Instructions to follow: Pictures must not appear in the copy. Restate exactly the lines below from the one with "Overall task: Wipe" through the one with "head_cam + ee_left", inclusive.

———

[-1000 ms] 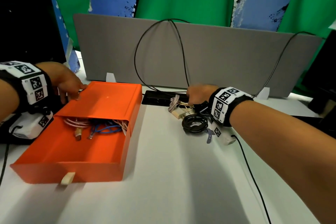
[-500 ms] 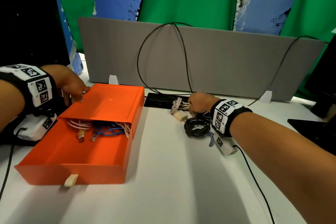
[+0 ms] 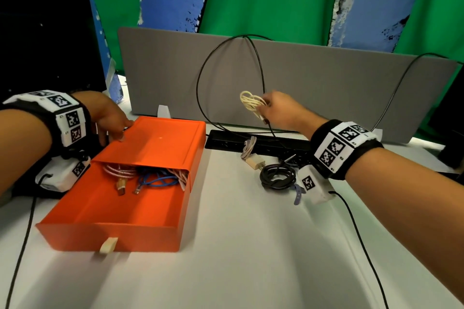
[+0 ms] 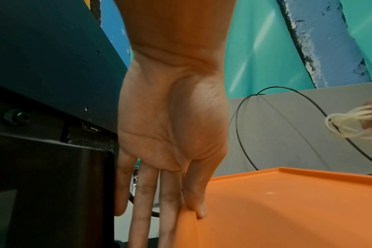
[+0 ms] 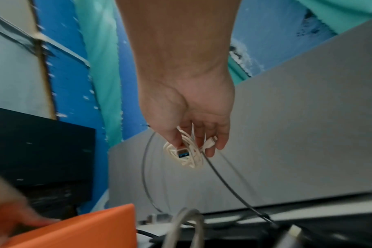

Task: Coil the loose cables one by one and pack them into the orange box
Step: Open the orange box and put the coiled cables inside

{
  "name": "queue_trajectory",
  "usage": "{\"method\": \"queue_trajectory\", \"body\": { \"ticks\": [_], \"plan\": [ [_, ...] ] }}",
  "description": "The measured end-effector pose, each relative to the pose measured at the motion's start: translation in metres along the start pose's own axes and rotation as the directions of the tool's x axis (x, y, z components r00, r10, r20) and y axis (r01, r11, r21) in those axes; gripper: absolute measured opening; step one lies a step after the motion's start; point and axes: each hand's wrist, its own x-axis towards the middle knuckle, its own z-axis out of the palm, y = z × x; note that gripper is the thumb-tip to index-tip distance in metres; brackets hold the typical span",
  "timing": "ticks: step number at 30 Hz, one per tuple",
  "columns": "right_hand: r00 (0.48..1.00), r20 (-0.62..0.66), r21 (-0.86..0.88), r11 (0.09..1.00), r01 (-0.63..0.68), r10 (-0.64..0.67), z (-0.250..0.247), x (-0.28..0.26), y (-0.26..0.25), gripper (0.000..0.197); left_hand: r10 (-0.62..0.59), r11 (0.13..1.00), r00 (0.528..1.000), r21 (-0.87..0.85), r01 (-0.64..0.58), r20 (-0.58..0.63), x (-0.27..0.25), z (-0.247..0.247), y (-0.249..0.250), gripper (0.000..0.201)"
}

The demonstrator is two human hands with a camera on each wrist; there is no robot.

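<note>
The orange box (image 3: 75,231) lies at the left with its drawer pulled out from the sleeve (image 3: 160,143). Inside lie a pink braided cable (image 3: 118,170), a blue cable (image 3: 157,179) and a white one. My left hand (image 3: 110,120) holds the sleeve's far left corner, thumb on top (image 4: 196,206), fingers down the side. My right hand (image 3: 281,110) is raised over the power strip and pinches a coiled cream-white cable (image 3: 251,103) (image 5: 187,156); its USB plug shows in the right wrist view. A coiled black cable (image 3: 276,175) and a lilac cable with a cream adapter (image 3: 253,160) lie on the table.
A black power strip (image 3: 251,142) runs along the grey divider panel (image 3: 313,88), with a thin black cable (image 3: 200,83) looping up against it. Dark equipment (image 3: 37,45) stands at the far left. Thin black leads trail from both wrist cameras over the white table (image 3: 251,258).
My right hand has lifted from the cable pile with the cream-white coil and moved up and left. The left hand has stayed on the box's sleeve.
</note>
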Motion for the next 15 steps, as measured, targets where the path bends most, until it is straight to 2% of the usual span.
{"method": "queue_trajectory", "body": {
  "ticks": [2, 4, 7, 8, 10, 11, 12, 13, 15],
  "plan": [
    [0.986, -0.06, -0.031, 0.987, 0.155, -0.157, -0.006, -0.008, -0.036, 0.023, 0.018, 1.0, 1.0, 0.0, -0.018, 0.005, -0.002, 0.002, 0.002, 0.074],
    [0.95, -0.066, -0.068, 0.951, 0.302, -0.307, -0.005, -0.016, -0.076, 0.02, 0.044, 0.999, 0.999, -0.009, -0.044, -0.004, -0.005, 0.003, 0.004, 0.07],
    [0.86, 0.043, -0.039, 0.86, 0.509, -0.508, 0.012, -0.034, -0.134, 0.017, 0.076, 0.996, 0.997, 0.034, -0.077, 0.032, -0.013, 0.003, -0.002, 0.062],
    [0.82, 0.086, -0.022, 0.822, 0.569, -0.565, 0.022, -0.039, -0.151, 0.018, 0.06, 0.998, 0.998, 0.008, -0.061, 0.019, -0.016, 0.003, -0.007, 0.051],
    [0.745, 0.163, -0.01, 0.754, 0.657, -0.647, 0.045, -0.049, -0.179, 0.02, 0.038, 0.997, 0.996, -0.067, -0.044, -0.083, -0.016, 0.004, -0.012, 0.022],
    [0.716, 0.201, -0.025, 0.727, 0.686, -0.669, 0.058, -0.052, -0.192, 0.021, 0.022, 0.996, 0.995, -0.087, -0.03, -0.101, -0.016, 0.005, -0.012, 0.018],
    [0.696, 0.242, -0.058, 0.705, 0.706, -0.677, 0.071, -0.054, -0.202, 0.022, 0.009, 0.997, 0.998, -0.076, -0.014, -0.057, -0.018, 0.007, -0.008, 0.016],
    [0.686, 0.285, -0.104, 0.69, 0.716, -0.67, 0.083, -0.056, -0.211, 0.021, 0.021, 0.998, 1.0, -0.059, -0.021, -0.006, -0.02, 0.008, -0.004, 0.019],
    [0.686, 0.364, -0.193, 0.67, 0.717, -0.63, 0.1, -0.06, -0.222, 0.017, 0.063, 0.998, 0.996, -0.023, -0.061, 0.056, -0.018, 0.006, 0.002, 0.051]
  ]
}}
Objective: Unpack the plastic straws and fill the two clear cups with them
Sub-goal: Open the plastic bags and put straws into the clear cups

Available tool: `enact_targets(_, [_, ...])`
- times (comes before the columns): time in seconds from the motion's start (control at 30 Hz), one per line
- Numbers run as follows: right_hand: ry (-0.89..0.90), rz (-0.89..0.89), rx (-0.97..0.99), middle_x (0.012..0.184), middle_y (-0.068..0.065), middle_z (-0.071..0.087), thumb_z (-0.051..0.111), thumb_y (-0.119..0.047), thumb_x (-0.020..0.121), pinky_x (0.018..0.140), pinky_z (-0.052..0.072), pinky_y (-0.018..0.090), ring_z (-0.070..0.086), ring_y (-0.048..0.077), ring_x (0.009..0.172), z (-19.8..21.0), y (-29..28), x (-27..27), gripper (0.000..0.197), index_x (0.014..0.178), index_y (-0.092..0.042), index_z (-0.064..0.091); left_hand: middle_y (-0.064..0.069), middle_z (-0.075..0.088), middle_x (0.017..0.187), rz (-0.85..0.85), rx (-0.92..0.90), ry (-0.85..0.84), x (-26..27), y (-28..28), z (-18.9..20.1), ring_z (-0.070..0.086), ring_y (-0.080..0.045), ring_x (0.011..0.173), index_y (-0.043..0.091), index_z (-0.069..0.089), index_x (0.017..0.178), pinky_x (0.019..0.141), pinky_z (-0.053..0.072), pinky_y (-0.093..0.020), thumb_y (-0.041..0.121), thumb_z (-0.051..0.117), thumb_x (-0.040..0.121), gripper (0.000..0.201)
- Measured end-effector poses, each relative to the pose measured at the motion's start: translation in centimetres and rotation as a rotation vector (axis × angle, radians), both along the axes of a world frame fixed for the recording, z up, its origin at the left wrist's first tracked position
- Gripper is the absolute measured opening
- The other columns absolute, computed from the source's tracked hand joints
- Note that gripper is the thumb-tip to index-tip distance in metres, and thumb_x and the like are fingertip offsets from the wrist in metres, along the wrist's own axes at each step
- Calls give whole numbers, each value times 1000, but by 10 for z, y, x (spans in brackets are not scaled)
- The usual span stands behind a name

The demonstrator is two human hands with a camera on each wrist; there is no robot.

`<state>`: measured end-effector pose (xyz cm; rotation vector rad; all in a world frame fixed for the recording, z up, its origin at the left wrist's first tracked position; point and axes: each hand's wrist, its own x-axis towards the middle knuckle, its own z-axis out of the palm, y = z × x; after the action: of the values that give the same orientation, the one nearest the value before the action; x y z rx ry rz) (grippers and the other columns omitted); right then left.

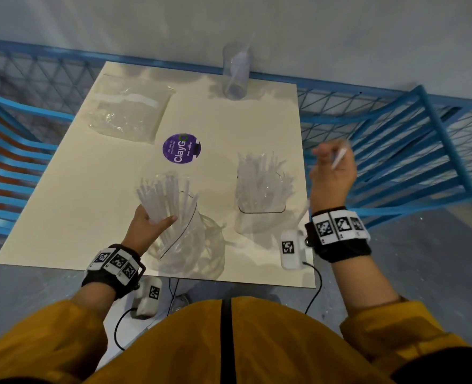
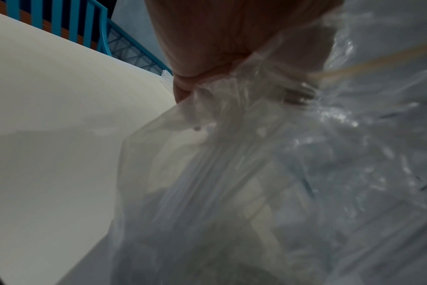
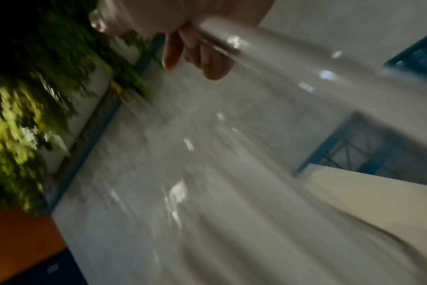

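My left hand grips a bundle of clear straws still wrapped in a crumpled clear bag near the front of the cream board. In the left wrist view my left hand curls round the bag. A clear cup packed with straws stands to the right of the bundle. My right hand is raised beyond the board's right edge and pinches a single straw. The right wrist view is blurred; the fingers hold the straw. A tall clear cup stands at the back.
A flat clear bag lies at the board's back left, and a purple round sticker sits in the middle. Blue metal chairs stand to the right and left. White sensor boxes with cables hang at my wrists.
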<state>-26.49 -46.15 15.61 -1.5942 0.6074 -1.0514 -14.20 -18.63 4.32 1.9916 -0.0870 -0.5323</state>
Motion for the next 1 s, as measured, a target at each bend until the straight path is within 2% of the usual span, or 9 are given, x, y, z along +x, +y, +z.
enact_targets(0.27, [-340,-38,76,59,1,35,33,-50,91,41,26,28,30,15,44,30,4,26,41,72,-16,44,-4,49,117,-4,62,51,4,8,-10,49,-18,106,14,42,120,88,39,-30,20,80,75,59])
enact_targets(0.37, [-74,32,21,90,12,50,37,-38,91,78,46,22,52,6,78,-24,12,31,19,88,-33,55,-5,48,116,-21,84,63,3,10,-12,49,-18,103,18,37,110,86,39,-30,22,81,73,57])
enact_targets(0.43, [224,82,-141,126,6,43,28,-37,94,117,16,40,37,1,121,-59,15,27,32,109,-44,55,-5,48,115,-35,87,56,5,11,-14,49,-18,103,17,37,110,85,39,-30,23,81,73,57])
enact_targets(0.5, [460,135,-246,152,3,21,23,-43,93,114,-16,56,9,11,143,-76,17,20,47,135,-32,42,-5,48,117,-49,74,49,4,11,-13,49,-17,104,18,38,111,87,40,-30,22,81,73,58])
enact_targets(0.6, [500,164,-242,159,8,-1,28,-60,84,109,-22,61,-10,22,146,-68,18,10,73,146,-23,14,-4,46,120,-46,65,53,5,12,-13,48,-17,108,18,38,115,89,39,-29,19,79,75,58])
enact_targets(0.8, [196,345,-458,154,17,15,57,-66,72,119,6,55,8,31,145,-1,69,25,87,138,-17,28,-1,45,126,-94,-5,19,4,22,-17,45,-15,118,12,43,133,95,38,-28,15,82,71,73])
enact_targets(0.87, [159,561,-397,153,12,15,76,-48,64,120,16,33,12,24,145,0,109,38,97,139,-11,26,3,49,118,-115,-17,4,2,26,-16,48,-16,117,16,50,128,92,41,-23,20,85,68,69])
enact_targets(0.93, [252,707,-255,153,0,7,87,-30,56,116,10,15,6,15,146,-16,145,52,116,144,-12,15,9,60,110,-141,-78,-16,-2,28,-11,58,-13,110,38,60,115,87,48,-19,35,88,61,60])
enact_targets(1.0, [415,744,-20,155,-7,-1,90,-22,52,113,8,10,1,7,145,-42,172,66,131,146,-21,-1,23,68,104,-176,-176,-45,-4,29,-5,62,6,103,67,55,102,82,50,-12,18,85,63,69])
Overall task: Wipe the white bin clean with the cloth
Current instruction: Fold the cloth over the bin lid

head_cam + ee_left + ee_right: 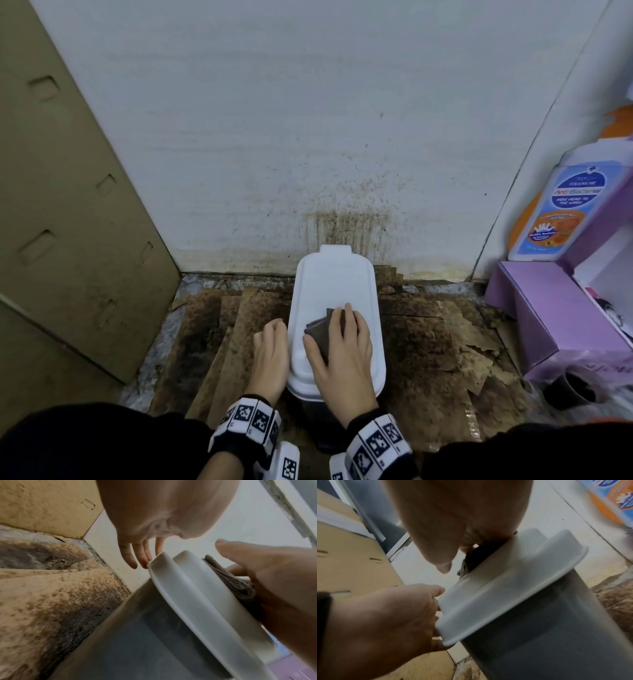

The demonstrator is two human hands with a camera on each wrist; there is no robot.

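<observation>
The white bin stands on the floor against the wall, its white lid closed over a grey body. A dark folded cloth lies on the near half of the lid. My right hand presses flat on the cloth with straight fingers, thumb at the cloth's left edge. My left hand lies along the lid's left rim. Its fingers are nearly straight and touch the rim. The right wrist view shows the cloth squeezed between palm and lid.
Stained cardboard sheets cover the floor around the bin. A tall cardboard box stands at the left. On the right are a purple box, a wash bottle and a small dark pot. The wall behind is splattered brown.
</observation>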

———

Your response:
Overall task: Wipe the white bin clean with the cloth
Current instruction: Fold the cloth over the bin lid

head_cam + ee_left + ee_right: 

This finishes the response to the exercise.